The Best Way to Design a Lakefront for a City
Article by Elisa García Nieto
Redevelopment of the Eastern Shore of Paprocany Lake, by RS+, in Tychy, Poland
Ever since the first significant redevelopments of waterfront areas happened in the United States in the 1970s, post-industrial urban contexts around the world have followed the same path. Have you ever thought about how many project opportunities this means for landscape architects?
The reintegration of these gaps into the urban fabric is a contemporary and strategic field, requiring us to rethink public spaces and urban relationships with the environment.
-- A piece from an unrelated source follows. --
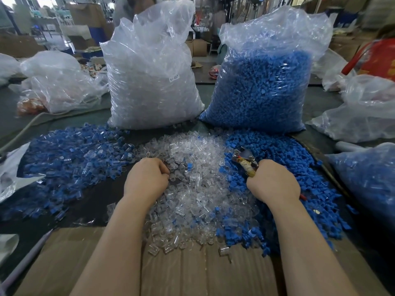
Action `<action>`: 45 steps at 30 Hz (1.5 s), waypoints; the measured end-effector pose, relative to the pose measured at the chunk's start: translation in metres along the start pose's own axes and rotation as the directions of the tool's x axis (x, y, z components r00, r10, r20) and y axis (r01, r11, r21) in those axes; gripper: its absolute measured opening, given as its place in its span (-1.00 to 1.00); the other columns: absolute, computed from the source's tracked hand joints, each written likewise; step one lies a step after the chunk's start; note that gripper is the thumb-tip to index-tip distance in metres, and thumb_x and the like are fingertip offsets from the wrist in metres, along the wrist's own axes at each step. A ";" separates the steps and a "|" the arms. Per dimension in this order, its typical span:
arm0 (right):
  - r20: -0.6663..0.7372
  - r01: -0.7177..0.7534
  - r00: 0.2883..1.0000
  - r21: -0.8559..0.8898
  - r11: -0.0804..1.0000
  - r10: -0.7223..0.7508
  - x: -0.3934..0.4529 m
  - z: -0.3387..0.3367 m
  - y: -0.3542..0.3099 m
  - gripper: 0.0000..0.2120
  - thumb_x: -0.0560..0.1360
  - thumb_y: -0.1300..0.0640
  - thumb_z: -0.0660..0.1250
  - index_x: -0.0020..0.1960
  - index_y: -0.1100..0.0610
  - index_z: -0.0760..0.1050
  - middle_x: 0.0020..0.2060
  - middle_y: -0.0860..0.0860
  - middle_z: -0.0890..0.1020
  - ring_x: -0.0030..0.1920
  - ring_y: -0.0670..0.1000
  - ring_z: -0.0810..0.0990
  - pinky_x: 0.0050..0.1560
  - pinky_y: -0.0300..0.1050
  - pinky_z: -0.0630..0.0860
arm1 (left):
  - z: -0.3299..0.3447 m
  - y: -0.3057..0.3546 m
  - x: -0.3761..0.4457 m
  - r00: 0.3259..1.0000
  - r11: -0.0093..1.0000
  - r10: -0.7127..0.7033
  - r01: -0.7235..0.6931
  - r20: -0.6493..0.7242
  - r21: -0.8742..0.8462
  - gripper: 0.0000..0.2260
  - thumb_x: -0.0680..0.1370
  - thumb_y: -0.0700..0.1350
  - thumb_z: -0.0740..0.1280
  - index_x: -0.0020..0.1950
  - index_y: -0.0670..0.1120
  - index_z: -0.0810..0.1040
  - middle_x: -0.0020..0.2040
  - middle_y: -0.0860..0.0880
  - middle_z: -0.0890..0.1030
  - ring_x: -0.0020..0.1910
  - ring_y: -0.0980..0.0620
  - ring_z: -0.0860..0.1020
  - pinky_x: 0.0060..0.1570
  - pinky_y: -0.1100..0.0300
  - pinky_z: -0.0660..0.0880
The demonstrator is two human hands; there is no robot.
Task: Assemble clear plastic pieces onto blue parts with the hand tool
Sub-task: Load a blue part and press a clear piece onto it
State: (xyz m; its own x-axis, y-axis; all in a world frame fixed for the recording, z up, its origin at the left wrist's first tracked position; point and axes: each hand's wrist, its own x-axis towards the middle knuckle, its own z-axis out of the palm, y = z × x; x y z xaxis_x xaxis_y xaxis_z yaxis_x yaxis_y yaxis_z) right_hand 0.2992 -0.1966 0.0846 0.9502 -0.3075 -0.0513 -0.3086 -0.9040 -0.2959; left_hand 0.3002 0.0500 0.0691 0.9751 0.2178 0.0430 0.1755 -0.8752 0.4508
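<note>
While right hand [272,182] grips hand tool [245,160], left hand [147,178] fingers curled in clear plastic pieces [196,189], hold unclear

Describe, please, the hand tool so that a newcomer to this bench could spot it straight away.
Start at the tall bag of blue parts standing at the back right, then drop to the loose pile of blue parts in front of it. The hand tool lies over that pile's left edge, held in the right hand. It is the only metal item there, with yellowish wrapping round its handle.
</note>
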 end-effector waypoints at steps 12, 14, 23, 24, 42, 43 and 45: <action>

This vision has demonstrated many positive transformations, such as those Yuliya Georgeva analyzed in her article 10 Cities That Are Reinventing The Relationship With Their Rivers.
Redevelopment of the eastern shore of Paprocany Lake
Here is another such project. In this article, you will read about an award-winning design in Tychy, a city questioning its relationship with the landscape years after its industrial purposes plummeted.
The RS+ team redeveloped part of the city’s lakefront, turning it into a beloved landmark for citizens that improves their quality of life. The project proposes a walkway of dynamic lines flowing as intermediate space to reconnect urban recreation and nature while welcoming new public uses.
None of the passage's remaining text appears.